The historical Bradogue course passed under the former Royal Canal harbour and the meeting of Constitution Hill and Broadstone Road. Broadstone is possibly a development from Bradoge-Steyn, the Norse steyn referring to a simple stone bridging of the river at this low point. Passing along the northern edge of the King's Inns grounds, the flow parallels Dominick Street and touches Henrietta Lane and Bolton Street, then turns sharply to the southwest. It follows Kings Street, Green Street and Halston Street and Mary's Lane, passes the former Fruit and Vegetable Market, and crosses under Ormond Square. The main flow is taken into general sewers at this point, but the course does reach the Liffey at Ormond Quay.
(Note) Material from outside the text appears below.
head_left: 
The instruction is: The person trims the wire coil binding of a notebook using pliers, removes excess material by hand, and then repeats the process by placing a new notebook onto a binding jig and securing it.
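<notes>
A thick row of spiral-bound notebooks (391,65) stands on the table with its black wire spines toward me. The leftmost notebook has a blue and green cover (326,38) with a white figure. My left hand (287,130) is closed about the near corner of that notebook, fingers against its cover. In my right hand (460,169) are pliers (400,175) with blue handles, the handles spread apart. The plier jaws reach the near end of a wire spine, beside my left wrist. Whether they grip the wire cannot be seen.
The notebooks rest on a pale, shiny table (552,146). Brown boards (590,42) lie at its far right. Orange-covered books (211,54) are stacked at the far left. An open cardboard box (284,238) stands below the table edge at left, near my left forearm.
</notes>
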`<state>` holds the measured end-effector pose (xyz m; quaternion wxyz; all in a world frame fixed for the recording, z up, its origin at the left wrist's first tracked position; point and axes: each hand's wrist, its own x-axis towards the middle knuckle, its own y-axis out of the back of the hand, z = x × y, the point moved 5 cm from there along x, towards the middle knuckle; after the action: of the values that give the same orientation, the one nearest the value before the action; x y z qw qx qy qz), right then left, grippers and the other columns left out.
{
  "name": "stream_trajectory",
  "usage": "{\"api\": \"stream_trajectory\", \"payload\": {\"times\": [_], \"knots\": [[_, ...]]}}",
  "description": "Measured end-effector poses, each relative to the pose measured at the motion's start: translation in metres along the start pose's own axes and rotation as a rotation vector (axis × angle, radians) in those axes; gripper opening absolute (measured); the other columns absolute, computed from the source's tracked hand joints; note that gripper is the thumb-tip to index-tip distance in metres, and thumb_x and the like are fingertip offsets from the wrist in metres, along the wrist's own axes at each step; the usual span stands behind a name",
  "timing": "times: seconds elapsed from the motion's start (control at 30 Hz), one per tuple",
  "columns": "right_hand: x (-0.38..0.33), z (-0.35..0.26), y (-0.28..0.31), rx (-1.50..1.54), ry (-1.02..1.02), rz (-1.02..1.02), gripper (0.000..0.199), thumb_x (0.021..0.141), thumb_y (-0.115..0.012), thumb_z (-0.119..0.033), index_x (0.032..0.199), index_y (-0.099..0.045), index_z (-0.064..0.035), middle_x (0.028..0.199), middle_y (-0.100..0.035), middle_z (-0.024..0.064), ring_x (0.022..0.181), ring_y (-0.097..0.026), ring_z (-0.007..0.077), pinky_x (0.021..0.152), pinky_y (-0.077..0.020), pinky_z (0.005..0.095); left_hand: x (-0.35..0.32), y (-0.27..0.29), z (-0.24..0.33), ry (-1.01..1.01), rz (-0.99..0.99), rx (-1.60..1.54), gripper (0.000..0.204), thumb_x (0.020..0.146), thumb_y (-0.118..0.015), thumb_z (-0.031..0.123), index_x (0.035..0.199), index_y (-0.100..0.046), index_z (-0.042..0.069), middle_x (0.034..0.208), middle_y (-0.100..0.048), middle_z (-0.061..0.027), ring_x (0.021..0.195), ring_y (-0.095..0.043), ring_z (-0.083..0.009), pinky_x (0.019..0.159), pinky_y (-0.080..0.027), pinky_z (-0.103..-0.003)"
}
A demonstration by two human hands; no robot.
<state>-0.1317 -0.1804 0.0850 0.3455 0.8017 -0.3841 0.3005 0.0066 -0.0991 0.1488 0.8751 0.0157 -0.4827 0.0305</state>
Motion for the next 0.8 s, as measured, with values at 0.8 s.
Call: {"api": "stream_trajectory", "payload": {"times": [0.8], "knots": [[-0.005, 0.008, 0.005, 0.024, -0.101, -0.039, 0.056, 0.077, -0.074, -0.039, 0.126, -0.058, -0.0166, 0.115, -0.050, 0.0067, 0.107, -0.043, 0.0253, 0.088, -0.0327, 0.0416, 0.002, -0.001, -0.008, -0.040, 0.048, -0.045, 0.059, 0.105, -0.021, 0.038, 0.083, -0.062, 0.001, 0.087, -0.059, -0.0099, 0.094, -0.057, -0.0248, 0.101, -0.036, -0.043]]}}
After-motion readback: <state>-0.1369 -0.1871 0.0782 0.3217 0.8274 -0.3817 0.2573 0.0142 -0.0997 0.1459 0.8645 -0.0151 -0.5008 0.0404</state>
The secondary course which separates at Broadstone runs to North Brunswick Street (formerly Channel Row), Red Cow Lane, King Street North, and under Smithfield, past the distillery site, Arran Street North, reaching the Liffey downstream of Mellowes Bridge (the former Queen Maev Bridge).

==21st century==
The idea of "deculverting" part of the Bradogue's course was discussed when the Dublin Institute of Technology campus at Grangegorman was being planned.